→ Work required
Somewhere below are a line with "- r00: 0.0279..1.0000" and a later line with "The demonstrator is". Output exactly those lines and all lines between them.
Supplied material Block Start
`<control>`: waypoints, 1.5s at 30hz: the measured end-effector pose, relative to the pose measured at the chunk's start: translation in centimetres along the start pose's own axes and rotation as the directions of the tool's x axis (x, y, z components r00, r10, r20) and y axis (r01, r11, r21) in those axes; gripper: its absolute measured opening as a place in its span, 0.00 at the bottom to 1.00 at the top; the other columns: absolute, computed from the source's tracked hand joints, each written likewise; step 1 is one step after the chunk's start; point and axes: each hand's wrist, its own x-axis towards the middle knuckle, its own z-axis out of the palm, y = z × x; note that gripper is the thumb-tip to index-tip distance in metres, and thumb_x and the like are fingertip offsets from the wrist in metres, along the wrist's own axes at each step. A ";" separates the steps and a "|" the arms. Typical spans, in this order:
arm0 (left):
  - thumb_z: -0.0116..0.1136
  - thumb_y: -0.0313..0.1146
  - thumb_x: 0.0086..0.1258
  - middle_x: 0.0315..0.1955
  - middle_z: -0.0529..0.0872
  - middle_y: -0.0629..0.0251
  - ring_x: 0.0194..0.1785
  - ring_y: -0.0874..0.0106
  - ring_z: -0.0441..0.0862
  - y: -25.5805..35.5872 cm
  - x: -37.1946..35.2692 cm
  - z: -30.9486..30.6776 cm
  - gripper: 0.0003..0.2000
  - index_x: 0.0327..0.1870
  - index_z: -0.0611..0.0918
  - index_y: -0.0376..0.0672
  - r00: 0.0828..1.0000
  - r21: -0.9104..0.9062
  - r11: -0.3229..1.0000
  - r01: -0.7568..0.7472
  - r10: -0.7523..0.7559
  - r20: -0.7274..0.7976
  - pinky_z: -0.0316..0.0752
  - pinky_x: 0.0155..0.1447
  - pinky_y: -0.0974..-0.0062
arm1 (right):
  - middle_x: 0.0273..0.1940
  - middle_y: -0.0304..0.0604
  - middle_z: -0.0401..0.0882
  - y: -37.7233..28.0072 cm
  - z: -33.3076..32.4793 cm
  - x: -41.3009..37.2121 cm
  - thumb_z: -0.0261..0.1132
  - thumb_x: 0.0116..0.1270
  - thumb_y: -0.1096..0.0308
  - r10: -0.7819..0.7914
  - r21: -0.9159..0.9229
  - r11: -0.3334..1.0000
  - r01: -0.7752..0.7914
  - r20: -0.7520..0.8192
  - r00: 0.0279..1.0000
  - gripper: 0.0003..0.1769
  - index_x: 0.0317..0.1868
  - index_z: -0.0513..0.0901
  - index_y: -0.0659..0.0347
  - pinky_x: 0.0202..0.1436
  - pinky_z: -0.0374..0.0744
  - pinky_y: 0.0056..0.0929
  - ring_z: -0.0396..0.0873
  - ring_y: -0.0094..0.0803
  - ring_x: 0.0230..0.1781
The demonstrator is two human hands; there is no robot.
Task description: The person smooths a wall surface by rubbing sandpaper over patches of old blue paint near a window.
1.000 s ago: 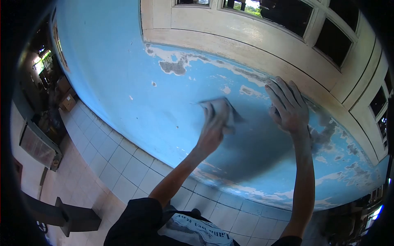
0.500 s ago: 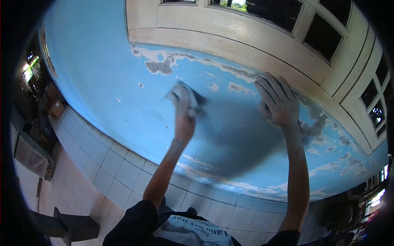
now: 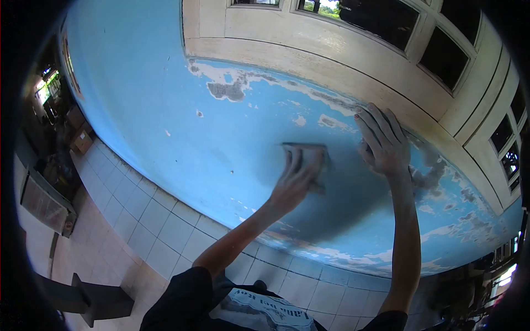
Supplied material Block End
→ Problem solution
  - r00: 0.0279..1.0000
  - gripper: 0.0003..0.1769
  - index_x: 0.0317..0.1868
  - index_z: -0.0513..0.0901
  - index_y: -0.0659..0.0347
  - pinky_x: 0.0202..0.1436
  - pinky_z: -0.0374..0.0744
  - pinky_y: 0.0056..0.0929
  - ring_z: -0.0396..0.0873
  - ring_y: -0.0094..0.0803
  - ring_x: 0.0230..0.1781
The demonstrator is two human hands; there is no robot.

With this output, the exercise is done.